4.5. Impact of Dilation Kernel Size on Performance

The masks were processed using the dilation function. The parameter “ d i l a t i o n _ s i z e ” was set when constructing the kernel that is used in the dilation function. Visualizations are depicted in Figure 11.
The experimental results and the average number of feature points used per image under different kernel sizes are presented in Figure 12.
The empirical findings indicate that different kernel sizes do not cause a sudden changes in the average number of feature points utilized. However, it is observed that the performance of the SLAM system achieves a local optimal outcome when a certain kernel size is applied. The use of oversized masks decreases the quantity of static points incorporated into the SLAM system, consequently leading to a discernible decrease in system performance. Conversely, the utilization of undersized masks introduces dynamic points into the SLAM system, similarly leading to a degradation in overall performance. These findings suggest that kernel size plays a critical role in balancing the inclusion of static and dynamic feature points, thereby influencing the efficacy of the SLAM system. In practice, we found “ d i l a t i o n _ s i z e = 10 ” was the optimal choice.

4.6. Runtime Analysis

To complete the evaluation of our method, we considered the average computation time, as illustrated in Table 4. During empirical operation, we discovered that we could not run our system using the original parameters set by ORBSLAM2, so we adjusted “nFeature” to 3000. “Others” denotes the remaining system modules, which include loop closing and local mapping.
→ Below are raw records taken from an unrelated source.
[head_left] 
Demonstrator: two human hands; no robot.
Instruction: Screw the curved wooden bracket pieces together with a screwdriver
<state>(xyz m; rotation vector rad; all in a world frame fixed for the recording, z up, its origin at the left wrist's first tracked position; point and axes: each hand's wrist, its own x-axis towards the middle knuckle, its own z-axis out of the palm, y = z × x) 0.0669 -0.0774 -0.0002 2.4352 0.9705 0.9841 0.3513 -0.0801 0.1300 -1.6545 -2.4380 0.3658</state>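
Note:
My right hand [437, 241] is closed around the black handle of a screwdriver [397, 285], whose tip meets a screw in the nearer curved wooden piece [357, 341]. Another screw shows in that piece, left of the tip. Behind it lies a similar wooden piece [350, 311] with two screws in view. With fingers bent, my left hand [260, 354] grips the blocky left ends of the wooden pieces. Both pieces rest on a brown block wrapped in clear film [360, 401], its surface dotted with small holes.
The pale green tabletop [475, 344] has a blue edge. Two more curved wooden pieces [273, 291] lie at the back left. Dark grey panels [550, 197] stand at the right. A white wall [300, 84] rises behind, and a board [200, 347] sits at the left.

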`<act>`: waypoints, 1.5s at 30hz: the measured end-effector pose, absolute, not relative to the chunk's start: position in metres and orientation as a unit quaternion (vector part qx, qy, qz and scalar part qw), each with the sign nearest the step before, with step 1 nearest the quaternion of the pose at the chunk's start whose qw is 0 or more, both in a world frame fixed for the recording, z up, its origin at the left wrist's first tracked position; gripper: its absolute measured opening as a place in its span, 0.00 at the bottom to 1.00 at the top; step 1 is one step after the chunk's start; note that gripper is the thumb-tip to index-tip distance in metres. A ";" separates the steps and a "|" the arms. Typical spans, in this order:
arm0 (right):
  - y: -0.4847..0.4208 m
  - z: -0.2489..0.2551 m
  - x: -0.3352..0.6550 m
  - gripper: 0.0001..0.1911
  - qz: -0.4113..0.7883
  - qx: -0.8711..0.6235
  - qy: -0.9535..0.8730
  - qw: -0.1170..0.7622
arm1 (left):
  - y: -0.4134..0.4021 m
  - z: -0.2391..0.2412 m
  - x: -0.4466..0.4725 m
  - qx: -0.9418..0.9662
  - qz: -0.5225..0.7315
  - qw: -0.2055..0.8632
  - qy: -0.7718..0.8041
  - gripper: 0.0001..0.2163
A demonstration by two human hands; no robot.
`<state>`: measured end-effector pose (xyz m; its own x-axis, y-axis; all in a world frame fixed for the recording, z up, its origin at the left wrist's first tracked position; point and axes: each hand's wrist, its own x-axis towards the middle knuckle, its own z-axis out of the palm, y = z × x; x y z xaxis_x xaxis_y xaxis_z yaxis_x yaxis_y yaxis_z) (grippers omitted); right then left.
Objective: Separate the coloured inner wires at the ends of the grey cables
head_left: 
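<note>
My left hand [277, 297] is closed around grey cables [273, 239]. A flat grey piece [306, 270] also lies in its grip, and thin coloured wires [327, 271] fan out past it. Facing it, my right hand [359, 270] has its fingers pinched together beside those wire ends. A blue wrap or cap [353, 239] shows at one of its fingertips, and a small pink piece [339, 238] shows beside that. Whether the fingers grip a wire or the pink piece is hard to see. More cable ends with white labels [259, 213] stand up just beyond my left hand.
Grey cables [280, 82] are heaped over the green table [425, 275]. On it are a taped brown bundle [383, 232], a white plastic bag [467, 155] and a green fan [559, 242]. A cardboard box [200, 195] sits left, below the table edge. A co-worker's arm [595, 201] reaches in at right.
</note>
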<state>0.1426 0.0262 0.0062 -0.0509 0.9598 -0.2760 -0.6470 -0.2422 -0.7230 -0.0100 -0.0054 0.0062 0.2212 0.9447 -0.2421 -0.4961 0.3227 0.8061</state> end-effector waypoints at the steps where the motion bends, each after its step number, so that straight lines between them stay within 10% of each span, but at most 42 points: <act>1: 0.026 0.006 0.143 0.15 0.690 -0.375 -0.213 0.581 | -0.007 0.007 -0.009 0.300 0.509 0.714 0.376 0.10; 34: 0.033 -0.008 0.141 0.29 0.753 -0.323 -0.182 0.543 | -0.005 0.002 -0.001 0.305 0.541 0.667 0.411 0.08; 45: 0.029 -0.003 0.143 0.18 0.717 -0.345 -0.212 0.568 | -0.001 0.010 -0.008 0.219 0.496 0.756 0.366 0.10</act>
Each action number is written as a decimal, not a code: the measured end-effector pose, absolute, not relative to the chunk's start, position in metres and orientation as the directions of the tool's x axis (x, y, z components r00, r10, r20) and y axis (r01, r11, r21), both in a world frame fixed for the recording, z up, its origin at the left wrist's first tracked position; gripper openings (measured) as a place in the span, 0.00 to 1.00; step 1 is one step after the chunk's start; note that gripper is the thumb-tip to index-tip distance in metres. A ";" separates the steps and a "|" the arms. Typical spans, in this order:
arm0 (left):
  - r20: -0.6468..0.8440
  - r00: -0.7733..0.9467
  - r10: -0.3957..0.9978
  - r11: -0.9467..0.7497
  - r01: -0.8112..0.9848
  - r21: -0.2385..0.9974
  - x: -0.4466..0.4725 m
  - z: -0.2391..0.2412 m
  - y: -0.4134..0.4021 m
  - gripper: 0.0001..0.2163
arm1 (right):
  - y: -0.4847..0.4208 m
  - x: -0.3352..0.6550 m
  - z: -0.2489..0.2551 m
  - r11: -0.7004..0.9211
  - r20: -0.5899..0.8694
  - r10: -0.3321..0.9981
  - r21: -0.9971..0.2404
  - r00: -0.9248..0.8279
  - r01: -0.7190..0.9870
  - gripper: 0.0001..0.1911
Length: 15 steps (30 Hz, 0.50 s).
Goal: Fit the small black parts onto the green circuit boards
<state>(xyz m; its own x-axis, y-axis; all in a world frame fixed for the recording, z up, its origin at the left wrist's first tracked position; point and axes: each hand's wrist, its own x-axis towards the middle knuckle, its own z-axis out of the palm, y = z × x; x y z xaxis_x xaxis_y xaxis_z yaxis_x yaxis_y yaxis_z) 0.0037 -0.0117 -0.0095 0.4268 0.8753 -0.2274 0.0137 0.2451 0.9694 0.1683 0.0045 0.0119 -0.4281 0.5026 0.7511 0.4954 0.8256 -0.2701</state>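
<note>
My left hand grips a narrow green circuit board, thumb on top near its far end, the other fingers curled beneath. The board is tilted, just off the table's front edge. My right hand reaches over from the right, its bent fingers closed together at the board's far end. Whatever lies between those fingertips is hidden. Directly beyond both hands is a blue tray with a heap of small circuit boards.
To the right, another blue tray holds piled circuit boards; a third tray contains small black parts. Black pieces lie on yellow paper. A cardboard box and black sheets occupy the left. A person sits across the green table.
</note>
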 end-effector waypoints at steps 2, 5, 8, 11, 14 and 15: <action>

The sequence “fr3/w/half” is more intricate compared to other sequences, requiring extensive computational resources for the SLAM system to utilize loop closing and local mapping in order to achieve accurate trajectory estimation, consequently entailing a longer runtime. In the “fr3/w/static” sequence, the human bodies are always present in the frame, leading to a larger computational requirement for Fusion method. SparseInst achieved an average segmentation speed of 17.1 ms per image. According to the runtime analysis, our method is capable of fulfilling real-time demands.

5. Conclusions

In this paper, we present our work in addressing the challenges of acquiring reliable semantic information in dynamic SLAM applications when there is motion blur present. We developed multiple strategies to minimize the influence of motion blur on visual SLAM system performance, as follows: first, a missed segmentation compensation mechanism using temporal information was developed to address the missed detection of dynamic objects; second, a fusion method that combines depth information with the semantic information extracted from RGB images was proposed to improve the accuracy in distinguishing between dynamic objects and the background; third, a probability-based detection and elimination algorithm was introduced to improve the results for the detection of dynamic feature points located at the boundaries of dynamic objects. Based on the experimental results, we can conclude the following: first, using temporal information to predict the motion and fusing depth information, it is possible to improve the robustness of segmentation to address motion blur problems in dynamic scenes; second, probability-based mechanisms can be used to effectively remove unreliable points for localization. In summary, our proposed multi-strategy visual SLAM system is effective in dealing with localization issues in dynamic indoor environments.
Although good results can be achieved using our method, our study only considered the impact of humans in the environment. Further research is required to expand the adaptability of our method. Moreover, the experimental results indicate that the trajectories estimated using our method and other similar approaches still exhibit certain deviations from the ground truth. This problem may arise from the insufficient robustness of the ORB feature points against rotational motion. In addition, research efforts on the substitution of ORB features with deep learning networks are actively being pursued [41]. This represents a possible avenue for achieving more accurate localization using dynamic SLAM systems. Therefore, in our future work, we plan to broaden the detection range of moving objects, particularly those affected by human intervention, and investigate the feasibility of using other feature points to enhance the robustness of our system.

Author Contributions

Conceptualization, S.H.; methodology, S.H.; software, S.H. and L.C.; validation, S.H. and L.C.; formal analysis, S.H. and L.C.; data curation, L.C.; writing—original draft preparation, S.H. and Y.Z.; writing—review and editing, Y.Z., Z.G. and J.G.; supervision, J.G.; project administration, J.G.; funding acquisition, J.G. All authors have read and agreed to the published version of the manuscript.

Funding

This project was funded by National Natural Science Foundation of China (Award No. U23A20330) and Specific Research Project of Guangxi for Research Bases and Talents (Award No. AD22035919).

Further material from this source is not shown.